Please filter the entries for the word "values" and copy every line that has it.

• Data
Segment Open
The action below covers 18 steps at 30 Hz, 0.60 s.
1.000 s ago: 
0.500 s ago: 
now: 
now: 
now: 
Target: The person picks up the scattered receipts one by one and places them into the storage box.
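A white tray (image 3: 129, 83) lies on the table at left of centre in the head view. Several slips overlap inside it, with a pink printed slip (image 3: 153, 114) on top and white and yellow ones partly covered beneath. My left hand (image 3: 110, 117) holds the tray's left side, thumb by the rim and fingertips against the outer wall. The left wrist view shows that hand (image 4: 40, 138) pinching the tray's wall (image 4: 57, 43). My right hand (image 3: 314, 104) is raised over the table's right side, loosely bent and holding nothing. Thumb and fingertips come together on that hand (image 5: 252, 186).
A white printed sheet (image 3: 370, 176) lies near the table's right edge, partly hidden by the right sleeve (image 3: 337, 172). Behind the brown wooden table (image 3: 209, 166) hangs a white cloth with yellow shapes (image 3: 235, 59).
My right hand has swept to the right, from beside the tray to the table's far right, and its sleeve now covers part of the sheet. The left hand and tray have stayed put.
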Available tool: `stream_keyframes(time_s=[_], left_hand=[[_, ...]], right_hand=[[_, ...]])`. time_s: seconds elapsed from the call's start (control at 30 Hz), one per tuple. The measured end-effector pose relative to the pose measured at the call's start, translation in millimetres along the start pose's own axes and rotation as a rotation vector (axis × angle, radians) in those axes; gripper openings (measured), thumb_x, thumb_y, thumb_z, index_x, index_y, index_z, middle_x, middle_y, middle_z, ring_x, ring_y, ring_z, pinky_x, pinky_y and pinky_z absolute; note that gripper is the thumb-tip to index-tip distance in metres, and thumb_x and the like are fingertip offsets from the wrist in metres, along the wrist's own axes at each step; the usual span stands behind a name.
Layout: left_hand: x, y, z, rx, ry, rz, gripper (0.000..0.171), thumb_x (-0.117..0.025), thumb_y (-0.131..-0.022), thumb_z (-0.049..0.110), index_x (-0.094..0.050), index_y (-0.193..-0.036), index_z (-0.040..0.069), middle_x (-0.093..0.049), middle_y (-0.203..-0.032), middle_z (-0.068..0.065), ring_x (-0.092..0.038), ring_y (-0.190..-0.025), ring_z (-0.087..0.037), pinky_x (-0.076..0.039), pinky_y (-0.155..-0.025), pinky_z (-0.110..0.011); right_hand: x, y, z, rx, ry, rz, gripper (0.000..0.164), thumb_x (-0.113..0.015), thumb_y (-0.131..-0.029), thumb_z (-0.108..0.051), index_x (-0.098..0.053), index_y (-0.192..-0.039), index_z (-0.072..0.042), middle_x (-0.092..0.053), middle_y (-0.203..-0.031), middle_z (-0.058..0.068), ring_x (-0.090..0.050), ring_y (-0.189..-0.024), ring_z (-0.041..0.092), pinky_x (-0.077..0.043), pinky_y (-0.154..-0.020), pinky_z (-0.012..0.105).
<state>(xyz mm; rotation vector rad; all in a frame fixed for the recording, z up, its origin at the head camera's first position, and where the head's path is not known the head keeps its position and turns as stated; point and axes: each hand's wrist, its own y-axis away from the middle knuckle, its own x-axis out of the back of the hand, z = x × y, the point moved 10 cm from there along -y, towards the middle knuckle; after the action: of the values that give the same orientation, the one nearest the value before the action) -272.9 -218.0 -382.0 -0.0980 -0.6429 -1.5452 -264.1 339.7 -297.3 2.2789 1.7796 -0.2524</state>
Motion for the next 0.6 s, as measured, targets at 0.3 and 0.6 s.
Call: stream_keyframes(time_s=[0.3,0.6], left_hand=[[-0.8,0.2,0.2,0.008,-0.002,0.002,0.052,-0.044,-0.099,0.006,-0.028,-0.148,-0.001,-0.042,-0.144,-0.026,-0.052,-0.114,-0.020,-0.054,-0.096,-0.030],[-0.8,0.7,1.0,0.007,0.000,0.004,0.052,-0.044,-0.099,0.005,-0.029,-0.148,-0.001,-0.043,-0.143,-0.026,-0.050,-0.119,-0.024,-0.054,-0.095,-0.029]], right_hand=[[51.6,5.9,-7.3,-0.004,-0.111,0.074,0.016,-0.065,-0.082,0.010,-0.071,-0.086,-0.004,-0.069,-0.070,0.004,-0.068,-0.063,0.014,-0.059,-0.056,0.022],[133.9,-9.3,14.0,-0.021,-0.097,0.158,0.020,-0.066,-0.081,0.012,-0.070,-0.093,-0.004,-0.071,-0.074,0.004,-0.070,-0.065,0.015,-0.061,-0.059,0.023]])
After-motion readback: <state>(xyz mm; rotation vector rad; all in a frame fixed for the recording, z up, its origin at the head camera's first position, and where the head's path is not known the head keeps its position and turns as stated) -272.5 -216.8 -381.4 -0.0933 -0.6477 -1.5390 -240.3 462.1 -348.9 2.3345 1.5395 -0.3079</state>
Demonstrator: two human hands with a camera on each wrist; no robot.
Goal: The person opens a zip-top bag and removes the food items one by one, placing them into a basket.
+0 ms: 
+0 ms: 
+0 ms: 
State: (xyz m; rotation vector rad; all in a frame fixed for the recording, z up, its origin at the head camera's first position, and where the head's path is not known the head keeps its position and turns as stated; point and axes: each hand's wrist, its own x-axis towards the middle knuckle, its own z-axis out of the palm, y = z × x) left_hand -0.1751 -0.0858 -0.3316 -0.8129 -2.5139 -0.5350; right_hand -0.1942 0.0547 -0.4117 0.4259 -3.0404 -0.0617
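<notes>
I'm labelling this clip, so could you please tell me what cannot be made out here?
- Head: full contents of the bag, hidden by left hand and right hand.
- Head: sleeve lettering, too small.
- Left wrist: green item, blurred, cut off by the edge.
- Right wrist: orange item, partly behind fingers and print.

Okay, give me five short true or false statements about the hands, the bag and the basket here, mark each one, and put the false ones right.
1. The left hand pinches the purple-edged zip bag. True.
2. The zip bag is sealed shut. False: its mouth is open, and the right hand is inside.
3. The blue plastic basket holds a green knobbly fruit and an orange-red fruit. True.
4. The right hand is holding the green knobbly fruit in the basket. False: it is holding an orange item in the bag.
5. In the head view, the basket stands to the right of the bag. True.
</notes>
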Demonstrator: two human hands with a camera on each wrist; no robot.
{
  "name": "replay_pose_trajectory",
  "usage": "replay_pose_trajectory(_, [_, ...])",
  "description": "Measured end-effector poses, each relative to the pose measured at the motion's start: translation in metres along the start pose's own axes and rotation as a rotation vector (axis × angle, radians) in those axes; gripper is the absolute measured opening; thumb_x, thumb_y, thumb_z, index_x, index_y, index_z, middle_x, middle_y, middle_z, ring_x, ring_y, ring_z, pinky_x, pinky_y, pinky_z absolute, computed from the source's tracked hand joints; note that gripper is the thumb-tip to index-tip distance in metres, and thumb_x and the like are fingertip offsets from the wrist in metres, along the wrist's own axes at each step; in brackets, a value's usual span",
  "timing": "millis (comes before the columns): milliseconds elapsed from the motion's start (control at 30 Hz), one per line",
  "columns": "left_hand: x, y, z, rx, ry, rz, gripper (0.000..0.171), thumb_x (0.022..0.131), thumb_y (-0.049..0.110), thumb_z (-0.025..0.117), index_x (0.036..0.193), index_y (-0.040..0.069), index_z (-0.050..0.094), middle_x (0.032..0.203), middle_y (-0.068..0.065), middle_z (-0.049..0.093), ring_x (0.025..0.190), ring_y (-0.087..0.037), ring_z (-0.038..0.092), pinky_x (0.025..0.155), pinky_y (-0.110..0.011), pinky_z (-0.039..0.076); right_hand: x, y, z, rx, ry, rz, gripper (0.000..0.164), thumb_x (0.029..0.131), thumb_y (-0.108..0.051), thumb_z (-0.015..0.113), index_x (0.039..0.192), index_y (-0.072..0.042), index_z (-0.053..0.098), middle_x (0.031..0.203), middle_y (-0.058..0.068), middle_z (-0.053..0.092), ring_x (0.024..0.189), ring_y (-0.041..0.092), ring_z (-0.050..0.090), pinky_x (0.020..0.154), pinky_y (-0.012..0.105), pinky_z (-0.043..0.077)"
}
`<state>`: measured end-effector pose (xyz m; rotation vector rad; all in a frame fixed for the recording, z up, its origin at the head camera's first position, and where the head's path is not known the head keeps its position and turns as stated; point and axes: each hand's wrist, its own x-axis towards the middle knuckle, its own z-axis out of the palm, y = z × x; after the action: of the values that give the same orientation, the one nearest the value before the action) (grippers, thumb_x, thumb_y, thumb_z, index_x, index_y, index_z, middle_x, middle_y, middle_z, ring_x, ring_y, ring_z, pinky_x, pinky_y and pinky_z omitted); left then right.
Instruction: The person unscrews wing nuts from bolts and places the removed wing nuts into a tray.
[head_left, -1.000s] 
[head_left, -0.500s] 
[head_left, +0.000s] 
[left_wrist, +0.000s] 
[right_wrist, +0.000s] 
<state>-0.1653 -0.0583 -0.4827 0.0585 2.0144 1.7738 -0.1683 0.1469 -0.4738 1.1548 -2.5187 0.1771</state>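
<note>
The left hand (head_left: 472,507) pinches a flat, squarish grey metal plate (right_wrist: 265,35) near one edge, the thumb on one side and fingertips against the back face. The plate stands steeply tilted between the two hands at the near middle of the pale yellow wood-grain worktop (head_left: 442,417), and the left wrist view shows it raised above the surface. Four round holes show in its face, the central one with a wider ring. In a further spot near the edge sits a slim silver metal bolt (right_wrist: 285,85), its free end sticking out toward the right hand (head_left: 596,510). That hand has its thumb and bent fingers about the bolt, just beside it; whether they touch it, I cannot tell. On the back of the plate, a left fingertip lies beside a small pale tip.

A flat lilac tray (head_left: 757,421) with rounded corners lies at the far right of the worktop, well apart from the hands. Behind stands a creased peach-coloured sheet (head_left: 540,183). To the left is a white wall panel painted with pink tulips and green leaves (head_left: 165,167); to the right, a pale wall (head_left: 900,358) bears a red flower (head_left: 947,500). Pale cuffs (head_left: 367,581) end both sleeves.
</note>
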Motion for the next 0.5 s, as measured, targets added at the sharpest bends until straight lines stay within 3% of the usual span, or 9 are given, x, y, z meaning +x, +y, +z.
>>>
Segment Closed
• Expected answer
<state>(xyz mm; rotation vector rad; all in a frame fixed for the recording, z up, its origin at the head camera's first position, and where the head's path is not known the head keeps its position and turns as stated; point and axes: each hand's wrist, its own y-axis away from the middle knuckle, its own x-axis out of the back of the hand, z = x × y, the point moved 10 cm from there along -y, towards the middle knuckle; after the action: of the values that give the same orientation, the one nearest the value before the action) -272.9 -218.0 -382.0 -0.0980 -0.6429 -1.5452 -264.1 339.7 -297.3 2.2789 1.7796 -0.2524</state>
`<state>`: measured end-effector pose (xyz m; rotation vector rad; all in a frame fixed for the recording, z up, its origin at the head camera's first position, and where the head's path is not known the head keeps its position and turns as stated; point and axes: each hand's wrist, its own x-axis towards the middle knuckle, its own z-axis out of the palm, y = z × x; after the action: of the values that give the same orientation, the one nearest the value before the action) (grippers, thumb_x, thumb_y, thumb_z, index_x, index_y, index_z, middle_x, middle_y, middle_z, ring_x, ring_y, ring_z, pinky_x, pinky_y and pinky_z omitted); left then right.

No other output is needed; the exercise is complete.